**Work item:** Every record here needs to be duplicated exactly.

**Records provided:**
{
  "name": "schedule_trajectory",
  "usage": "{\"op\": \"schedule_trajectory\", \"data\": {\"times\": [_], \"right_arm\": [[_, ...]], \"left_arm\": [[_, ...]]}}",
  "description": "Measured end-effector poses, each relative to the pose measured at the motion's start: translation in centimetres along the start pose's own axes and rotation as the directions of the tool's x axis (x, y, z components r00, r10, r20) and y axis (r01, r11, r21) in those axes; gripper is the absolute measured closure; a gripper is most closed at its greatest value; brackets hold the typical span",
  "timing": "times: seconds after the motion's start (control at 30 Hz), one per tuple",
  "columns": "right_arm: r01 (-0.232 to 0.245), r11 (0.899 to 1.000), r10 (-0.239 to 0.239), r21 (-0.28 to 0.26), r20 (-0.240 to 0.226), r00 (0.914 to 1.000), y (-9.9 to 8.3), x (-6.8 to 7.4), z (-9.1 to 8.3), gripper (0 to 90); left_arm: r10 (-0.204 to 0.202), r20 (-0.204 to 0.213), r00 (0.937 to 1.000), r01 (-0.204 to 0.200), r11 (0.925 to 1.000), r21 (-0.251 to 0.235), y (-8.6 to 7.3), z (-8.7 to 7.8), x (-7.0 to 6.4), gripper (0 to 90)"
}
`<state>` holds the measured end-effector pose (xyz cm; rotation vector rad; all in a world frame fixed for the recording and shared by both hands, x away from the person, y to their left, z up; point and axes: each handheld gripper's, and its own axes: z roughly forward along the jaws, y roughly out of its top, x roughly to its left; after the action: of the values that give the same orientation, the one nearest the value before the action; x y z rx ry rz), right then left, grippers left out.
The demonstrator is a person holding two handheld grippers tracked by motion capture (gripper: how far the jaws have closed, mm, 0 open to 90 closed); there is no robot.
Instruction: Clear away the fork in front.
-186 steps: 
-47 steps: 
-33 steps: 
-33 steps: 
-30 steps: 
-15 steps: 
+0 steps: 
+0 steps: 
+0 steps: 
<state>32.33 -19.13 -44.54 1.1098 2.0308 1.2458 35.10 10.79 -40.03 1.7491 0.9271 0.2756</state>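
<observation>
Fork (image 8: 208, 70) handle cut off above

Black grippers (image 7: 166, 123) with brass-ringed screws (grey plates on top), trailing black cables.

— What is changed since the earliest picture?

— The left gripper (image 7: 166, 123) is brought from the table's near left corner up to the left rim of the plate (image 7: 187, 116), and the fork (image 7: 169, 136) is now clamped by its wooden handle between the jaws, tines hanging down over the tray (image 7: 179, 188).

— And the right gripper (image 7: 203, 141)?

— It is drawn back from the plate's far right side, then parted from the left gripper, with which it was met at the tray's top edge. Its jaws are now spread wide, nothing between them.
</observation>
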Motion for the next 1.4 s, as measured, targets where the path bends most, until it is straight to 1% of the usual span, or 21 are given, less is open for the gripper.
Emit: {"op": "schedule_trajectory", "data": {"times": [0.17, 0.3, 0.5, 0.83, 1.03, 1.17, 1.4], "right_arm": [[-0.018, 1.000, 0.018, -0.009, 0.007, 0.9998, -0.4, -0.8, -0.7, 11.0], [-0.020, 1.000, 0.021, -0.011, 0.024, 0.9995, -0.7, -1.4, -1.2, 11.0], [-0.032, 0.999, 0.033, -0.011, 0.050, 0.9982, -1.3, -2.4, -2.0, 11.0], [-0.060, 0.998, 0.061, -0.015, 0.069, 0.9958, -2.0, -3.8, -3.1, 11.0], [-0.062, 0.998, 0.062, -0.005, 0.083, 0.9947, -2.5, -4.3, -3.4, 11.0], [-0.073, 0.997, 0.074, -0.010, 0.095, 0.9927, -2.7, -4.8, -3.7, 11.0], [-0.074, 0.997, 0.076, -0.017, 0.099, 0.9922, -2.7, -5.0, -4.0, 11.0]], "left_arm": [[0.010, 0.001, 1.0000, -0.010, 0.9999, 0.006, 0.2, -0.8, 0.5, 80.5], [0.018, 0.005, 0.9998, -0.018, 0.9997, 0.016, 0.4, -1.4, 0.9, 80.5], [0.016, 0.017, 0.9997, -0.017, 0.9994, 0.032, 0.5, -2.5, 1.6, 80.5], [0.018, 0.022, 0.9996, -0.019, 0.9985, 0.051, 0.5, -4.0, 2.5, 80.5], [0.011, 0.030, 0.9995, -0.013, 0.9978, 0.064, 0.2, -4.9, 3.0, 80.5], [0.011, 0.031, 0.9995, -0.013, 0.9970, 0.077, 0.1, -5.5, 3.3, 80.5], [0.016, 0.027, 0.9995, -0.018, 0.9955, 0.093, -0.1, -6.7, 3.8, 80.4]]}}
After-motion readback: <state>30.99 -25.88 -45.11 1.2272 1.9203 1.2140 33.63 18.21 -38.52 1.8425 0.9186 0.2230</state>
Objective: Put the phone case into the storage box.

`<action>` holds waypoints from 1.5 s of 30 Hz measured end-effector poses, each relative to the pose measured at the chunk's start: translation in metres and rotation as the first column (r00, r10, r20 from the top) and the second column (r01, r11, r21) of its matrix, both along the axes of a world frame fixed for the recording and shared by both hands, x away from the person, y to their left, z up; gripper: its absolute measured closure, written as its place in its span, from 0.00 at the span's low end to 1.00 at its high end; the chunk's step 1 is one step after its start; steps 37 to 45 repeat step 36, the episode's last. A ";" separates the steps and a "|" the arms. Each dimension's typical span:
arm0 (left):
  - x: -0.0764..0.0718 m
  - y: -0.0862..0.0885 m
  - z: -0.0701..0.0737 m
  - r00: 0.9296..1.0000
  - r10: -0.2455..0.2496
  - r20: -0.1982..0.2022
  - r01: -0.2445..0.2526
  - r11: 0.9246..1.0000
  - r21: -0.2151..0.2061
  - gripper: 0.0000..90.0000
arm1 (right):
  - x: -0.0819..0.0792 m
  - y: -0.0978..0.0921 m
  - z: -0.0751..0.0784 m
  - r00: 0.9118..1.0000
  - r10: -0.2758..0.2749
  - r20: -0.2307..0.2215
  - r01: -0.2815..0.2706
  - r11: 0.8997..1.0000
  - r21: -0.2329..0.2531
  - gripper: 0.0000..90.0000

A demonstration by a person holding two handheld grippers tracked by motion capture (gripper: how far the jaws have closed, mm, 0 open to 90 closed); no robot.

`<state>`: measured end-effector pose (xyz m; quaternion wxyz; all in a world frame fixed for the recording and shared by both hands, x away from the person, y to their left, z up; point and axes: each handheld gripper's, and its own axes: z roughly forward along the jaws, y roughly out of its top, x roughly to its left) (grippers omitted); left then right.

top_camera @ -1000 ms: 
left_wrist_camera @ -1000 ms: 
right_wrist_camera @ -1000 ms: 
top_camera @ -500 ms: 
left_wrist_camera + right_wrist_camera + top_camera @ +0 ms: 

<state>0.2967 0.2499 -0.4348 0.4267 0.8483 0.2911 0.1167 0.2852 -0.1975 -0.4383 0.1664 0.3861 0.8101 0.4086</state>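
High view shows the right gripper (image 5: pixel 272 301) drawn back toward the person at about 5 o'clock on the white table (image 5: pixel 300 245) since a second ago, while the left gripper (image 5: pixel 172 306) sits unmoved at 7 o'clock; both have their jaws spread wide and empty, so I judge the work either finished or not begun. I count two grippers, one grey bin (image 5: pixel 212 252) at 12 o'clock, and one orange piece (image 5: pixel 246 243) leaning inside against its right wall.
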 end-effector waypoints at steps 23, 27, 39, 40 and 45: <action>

**Response area:**
{
  "name": "schedule_trajectory",
  "usage": "{\"op\": \"schedule_trajectory\", \"data\": {\"times\": [_], \"right_arm\": [[_, ...]], \"left_arm\": [[_, ...]]}}",
  "description": "Measured end-effector poses, each relative to the pose measured at the motion's start: translation in centimetres along the start pose's own axes and rotation as the directions of the tool's x axis (x, y, z components r00, r10, r20) and y axis (r01, r11, r21) in those axes; gripper is the absolute measured closure; a gripper is most closed at its greatest value; brackets hold the typical span",
  "timing": "times: seconds after the motion's start (control at 30 Hz), one per tuple",
  "columns": "right_arm: r01 (-0.232 to 0.245), r11 (0.899 to 1.000), r10 (-0.239 to 0.239), r21 (-0.28 to 0.26), r20 (-0.240 to 0.226), r00 (0.914 to 1.000), y (-9.9 to 8.3), x (-6.8 to 7.4), z (-9.1 to 8.3), gripper (0 to 90); left_arm: r10 (-0.204 to 0.202), r20 (-0.204 to 0.213), r00 (0.937 to 1.000), r01 (-0.204 to 0.200), r11 (0.925 to 1.000), r21 (-0.251 to 0.235), y (-8.6 to 7.3), z (-8.7 to 7.8), x (-7.0 to 6.4), gripper (0 to 90)"
}
`<state>` holds the measured end-effector pose (xyz cm; rotation vector rad; all in a world frame fixed for the recording and shared by both hands, x away from the person, y to their left, z up; point and axes: each handheld gripper's, and its own axes: z roughly forward along the jaws, y roughly out of its top, x roughly to its left; after the action: of the values that give the same orientation, the one nearest the value before the action; x y z rx ry rz), right then left, grippers left out.
The demonstrator is a person holding two handheld grippers tracked by motion capture (gripper: how far the jaws have closed, mm, 0 open to 90 closed); there is no robot.
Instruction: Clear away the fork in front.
-186 steps: 
-47 steps: 
-33 steps: 
-33 steps: 
-30 steps: 
-15 steps: 
+0 steps: 
+0 steps: 
+0 steps: 
<state>32.33 -19.13 -44.54 1.1098 2.0308 1.2458 35.10 10.79 -40.03 1.7491 0.9271 0.2756</state>
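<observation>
Fork (image 8: 208, 70) handle cut off above

Black grippers (image 7: 166, 123) with brass-ringed screws (grey plates on top), trailing black cables.

— What is changed since the earliest picture?

— The left gripper (image 7: 166, 123) is brought from the table's near left corner up to the left rim of the plate (image 7: 187, 116), and the fork (image 7: 169, 136) is now clamped by its wooden handle between the jaws, tines hanging down over the tray (image 7: 179, 188).

— And the right gripper (image 7: 203, 141)?

— It is drawn back from the plate's far right side, then parted from the left gripper, with which it was met at the tray's top edge. Its jaws are now spread wide, nothing between them.
</observation>
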Motion for the next 1.4 s, as measured, targets where the path bends most, until it is straight to 1% of the usual span, or 21 are given, less is open for the gripper.
Emit: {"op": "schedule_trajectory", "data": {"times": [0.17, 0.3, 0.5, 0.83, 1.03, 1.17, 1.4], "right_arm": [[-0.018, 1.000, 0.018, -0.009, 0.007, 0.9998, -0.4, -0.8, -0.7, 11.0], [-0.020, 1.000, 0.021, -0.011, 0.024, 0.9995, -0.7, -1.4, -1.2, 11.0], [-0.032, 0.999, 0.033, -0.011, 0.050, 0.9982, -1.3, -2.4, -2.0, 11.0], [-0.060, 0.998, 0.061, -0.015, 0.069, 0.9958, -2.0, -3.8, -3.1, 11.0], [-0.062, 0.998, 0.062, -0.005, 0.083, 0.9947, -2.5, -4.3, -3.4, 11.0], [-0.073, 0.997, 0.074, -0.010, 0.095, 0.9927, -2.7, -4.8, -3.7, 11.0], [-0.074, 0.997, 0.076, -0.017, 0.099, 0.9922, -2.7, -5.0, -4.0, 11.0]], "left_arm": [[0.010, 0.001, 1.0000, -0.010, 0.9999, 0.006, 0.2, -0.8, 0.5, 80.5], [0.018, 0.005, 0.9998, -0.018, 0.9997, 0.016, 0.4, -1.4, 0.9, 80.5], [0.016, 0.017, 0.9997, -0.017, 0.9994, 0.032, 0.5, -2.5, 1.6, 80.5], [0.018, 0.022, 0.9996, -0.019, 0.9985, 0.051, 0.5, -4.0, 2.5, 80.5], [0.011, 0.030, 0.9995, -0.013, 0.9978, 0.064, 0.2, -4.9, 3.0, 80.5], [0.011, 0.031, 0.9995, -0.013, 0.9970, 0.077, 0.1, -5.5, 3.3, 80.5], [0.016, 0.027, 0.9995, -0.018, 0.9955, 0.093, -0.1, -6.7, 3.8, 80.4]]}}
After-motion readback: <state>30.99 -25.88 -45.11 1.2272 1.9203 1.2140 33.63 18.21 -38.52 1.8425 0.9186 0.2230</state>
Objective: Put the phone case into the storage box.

`<action>` holds waypoints from 1.5 s of 30 Hz measured end-effector poses, each relative to the pose measured at the chunk's start: translation in metres and rotation as the first column (r00, r10, r20 from the top) and the second column (r01, r11, r21) of its matrix, both along the axes of a world frame fixed for the recording and shared by both hands, x away from the person, y to their left, z up; gripper: its absolute measured closure, written as its place in its span, from 0.00 at the span's low end to 1.00 at its high end; the chunk's step 1 is one step after its start; steps 37 to 45 repeat step 36, the episode's last. A ";" separates the steps and a "|" the arms. Each dimension's typical span:
arm0 (left):
  - x: -0.0764..0.0718 m
  - y: -0.0862..0.0885 m
  - z: -0.0701..0.0737 m
  - r00: 0.9296..1.0000
  - r10: -0.2455..0.2496
  - r20: -0.1982..0.2022
  - r01: -0.2445..0.2526
  - r11: 0.9246..1.0000
  - r21: -0.2151..0.2061
  - gripper: 0.0000..90.0000
arm1 (right):
  - x: -0.0819..0.0792 m
  - y: -0.0978..0.0921 m
  - z: -0.0751..0.0784 m
  - r00: 0.9118..1.0000
  - r10: -0.2758..0.2749
  - r20: -0.2307..0.2215
  - r01: -0.2815..0.2706
  - r11: 0.8997..1.0000
  - r21: -0.2329..0.2531
  - gripper: 0.0000..90.0000

A demonstration by a person holding two handheld grippers tracked by motion capture (gripper: how far the jaws have closed, mm, 0 open to 90 closed); no robot.

`<state>`: measured end-effector pose (xyz m; quaternion wxyz; all in a world frame fixed for the recording and shared by both hands, x away from the person, y to their left, z up; point and axes: each handheld gripper's, and its own axes: z roughly forward along the jaws, y roughly out of its top, x roughly to its left) (grippers omitted); left then right.

top_camera @ -1000 ms: 
left_wrist_camera @ -1000 ms: 
right_wrist_camera @ -1000 ms: 
top_camera @ -500 ms: 
left_wrist_camera + right_wrist_camera + top_camera @ +0 ms: 

<state>0.2967 0.2499 -0.4348 0.4267 0.8483 0.2911 0.1167 0.2852 -0.1975 -0.4383 0.1664 0.3861 0.8101 0.4086</state>
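High view shows the right gripper (image 5: pixel 272 301) drawn back toward the person at about 5 o'clock on the white table (image 5: pixel 300 245) since a second ago, while the left gripper (image 5: pixel 172 306) sits unmoved at 7 o'clock; both have their jaws spread wide and empty, so I judge the work either finished or not begun. I count two grippers, one grey bin (image 5: pixel 212 252) at 12 o'clock, and one orange piece (image 5: pixel 246 243) leaning inside against its right wall.
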 end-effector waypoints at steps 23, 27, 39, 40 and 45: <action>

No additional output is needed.